Directly calculating NAV is the simplest way to value an LP token. In short, it is calculated by getting all underlying balances, multiplying those by their market prices, and dividing by the total supply of LP tokens.
This method is quick and easy for informational purposes, but is vulnerable to manipulation if you need to know a Balancer LP token's value on-chain. An added bonus is that this technique works for all pool types because it simply gets the value of all underlying tokens.

## Equation

$Price_{LP token}=\frac{\Sigma_{i}{(Balance_i*Price_i)}}{Supply_{LP Tokens}}$

## Pseudocode

(tokens, balances, lastChangeBlock) = vault.getPoolTokens(poolId);
prices = fetchPricesFromPriceProvider(tokens); //ex. CoinGecko
poolValueUsd = sum(balances[i]*price[i]);
bptPriceUsd = poolValueUsd/bpt.totalSupply();

## Note about pre-minted BPT

Some pools (like bb-a-USD) have pre-minted BPT. This means all LP tokens are minted at the time of pool creation so that you can use a swap to effectively join/exit the pool. Because of this, when querying the supply, you should NOT use bpt.getSupply(), but rather use bpt.getVirtualSupply().

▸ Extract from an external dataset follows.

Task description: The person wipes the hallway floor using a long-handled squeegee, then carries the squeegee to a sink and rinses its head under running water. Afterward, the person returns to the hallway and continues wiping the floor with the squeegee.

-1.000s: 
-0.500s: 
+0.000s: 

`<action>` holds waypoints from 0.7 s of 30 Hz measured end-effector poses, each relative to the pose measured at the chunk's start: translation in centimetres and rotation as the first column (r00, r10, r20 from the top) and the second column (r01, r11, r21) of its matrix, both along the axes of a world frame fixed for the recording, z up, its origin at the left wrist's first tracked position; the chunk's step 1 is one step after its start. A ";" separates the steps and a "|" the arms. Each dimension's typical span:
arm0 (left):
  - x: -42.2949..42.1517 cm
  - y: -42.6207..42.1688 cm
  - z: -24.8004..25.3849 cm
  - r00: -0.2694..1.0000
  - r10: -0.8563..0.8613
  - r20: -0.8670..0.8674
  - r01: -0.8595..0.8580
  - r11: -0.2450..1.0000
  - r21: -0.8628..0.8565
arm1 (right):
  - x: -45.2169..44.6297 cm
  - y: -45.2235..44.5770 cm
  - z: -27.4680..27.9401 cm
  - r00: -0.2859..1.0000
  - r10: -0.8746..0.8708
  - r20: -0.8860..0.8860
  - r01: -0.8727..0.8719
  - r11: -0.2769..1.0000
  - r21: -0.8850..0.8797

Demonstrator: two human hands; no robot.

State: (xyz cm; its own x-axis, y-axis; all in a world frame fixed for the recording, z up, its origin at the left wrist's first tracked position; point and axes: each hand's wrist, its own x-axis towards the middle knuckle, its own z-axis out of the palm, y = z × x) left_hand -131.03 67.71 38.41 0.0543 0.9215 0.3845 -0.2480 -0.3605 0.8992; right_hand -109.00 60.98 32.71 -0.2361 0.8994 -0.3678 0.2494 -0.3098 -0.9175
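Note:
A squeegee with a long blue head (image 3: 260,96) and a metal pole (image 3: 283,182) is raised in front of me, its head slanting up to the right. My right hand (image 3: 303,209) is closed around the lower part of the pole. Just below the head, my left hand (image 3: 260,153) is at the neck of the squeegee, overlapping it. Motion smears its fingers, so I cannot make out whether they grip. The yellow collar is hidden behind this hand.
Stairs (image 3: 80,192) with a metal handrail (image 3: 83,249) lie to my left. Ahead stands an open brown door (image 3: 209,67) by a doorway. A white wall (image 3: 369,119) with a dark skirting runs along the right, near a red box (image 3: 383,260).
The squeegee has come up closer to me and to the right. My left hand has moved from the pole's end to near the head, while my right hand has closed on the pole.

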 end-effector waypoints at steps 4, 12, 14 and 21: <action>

### And if you want to calculate a pool value for a given address...

myBptValueUsd = bpt.balanceOf(myAddress) * bptPriceUsd;
The above assumes you have your BPT in your wallet. If you have staked your BPT in a gauge, you'll need to calculate your BPT holdings as: myBpt = bpt.balanceOf(yourAddress) + bptGaugeDeposit.balanceOf(yourAddress);

# Estimating Price Robustly On-chain

The method outlined below applies to pools that use WeightedMath! This does not apply to pools that use StableMath or LinearMath.
Estimating price with a manipulation resistant method can be extremely useful for on-chain calculations. Aave has implemented a system for calculating this value, but it can be helpful to see how it works in direct mathematical representation:
$Price_{LP token}=\frac{V}{Supply_{LP Tokens}} * \Pi_{i} \lparen \frac{{Price_i}}{weight_i}\rparen^{weight_i}$
Where
$V$
is the WeightedMath invariant calculated as:
$V=\Pi_i{Balance_i^{weight_i}}$
This methodology is robust because even if a malicious user were drastically shift the balances in the pool, the invariant will remain relatively unchanged. The only differences incurred will be a slight increase due to collected swap fees.